When Del Toro came calling, Kramer had the perfect resume for the position—a finance background, digital marketing experience at Instagram, and a bulky network of industry influencers. His fashion nerdiness was also an asset. He survived an intense interview process—the owners who hired him are Stanford

MBAs—and started just in time for the busy holiday shopping season.

Kramer says he was fortunate to succeed Andrew Roberts, the first CEO hired under the current ownership, who focused on getting a nearly dormant Del Toro brand up and running again.
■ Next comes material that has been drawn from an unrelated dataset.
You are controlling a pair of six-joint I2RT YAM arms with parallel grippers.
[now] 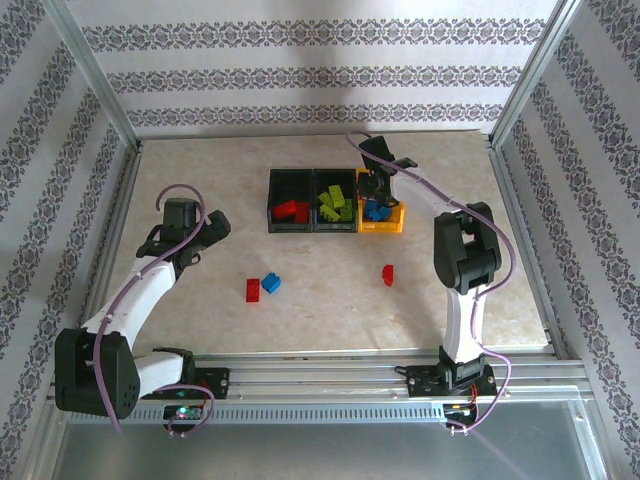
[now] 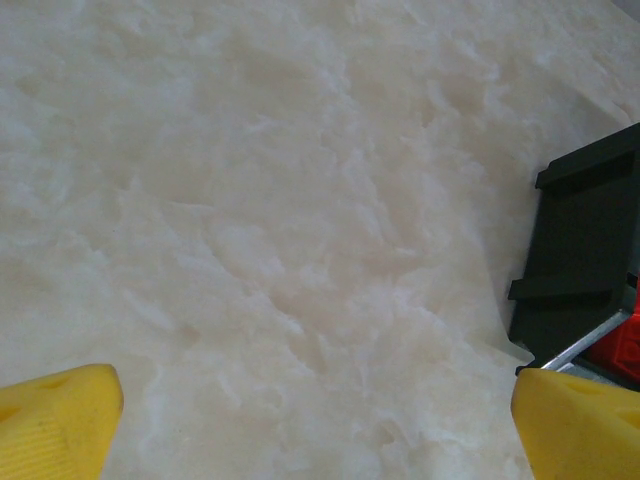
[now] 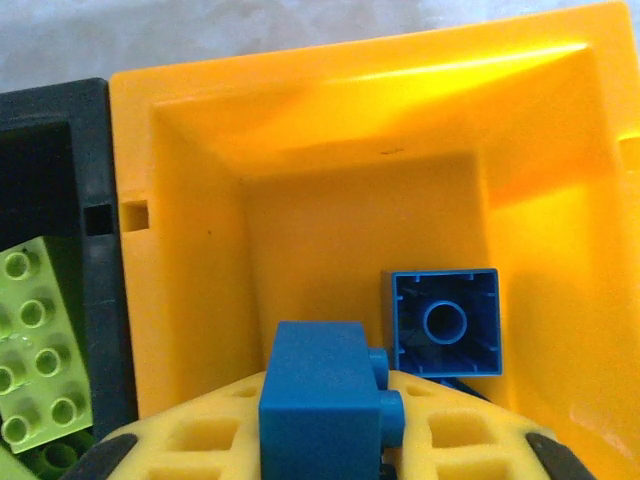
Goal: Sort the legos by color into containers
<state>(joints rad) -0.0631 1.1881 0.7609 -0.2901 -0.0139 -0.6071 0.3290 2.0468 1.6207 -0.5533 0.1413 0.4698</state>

“His focus was much more on the operations side. He did a phenomenal job getting a business running that was at a low point when it was purchased,” Kramer says. “He did a great job of turning the lights back on. The operation side is really tight.”

Kramer is focused on a number of issues that align with skills and experience. These include getting a better return for digital ad buys (the vast majority of sales are direct to consumer via the company’s website), expanding Del Toro’s wedding strategy, and his personal passion—comfort.

“Comfort is everything. That was one of my key initiatives and something that I carry through everything I do as I work in product development,” he says. “Now that people are starting to come out more and more—to dinner or to their offices—people are getting dressed again but they don’t want to give up that comfort that they were able to experience the past couple of years.”

When he was returning to Meta’s offices in the city, Kramer, who lives a seven-minute walk from downtown Glencoe, says he wanted a loafer that he could put on and walk to the train, then leave Ogilvy and walk across the river into the Loop, without blisters.

“I’m the guy who wears loafers barefoot. It was really important before I even joined the company that the shoes were comfortable,” Kramer says. “Can I take them out of the box, put them on, walk to the train, and then walk around the city all day?”

Chad Kramer, CEO of Del Toro, has the company striding in the right direction.

Del Toro shoes are made in two factories in Italy—one in Milan and one just outside of Naples. Kramer was just in Italy a month ago and sat down with the shoemakers, walking through the design process and designing new shoes together.

“It was very surreal. It was a very wild trip, going out to Italy and sitting there and thinking, ‘Wow, I went to fashion school, and I thought my fashion dreams were crushed when I moved home,” he says.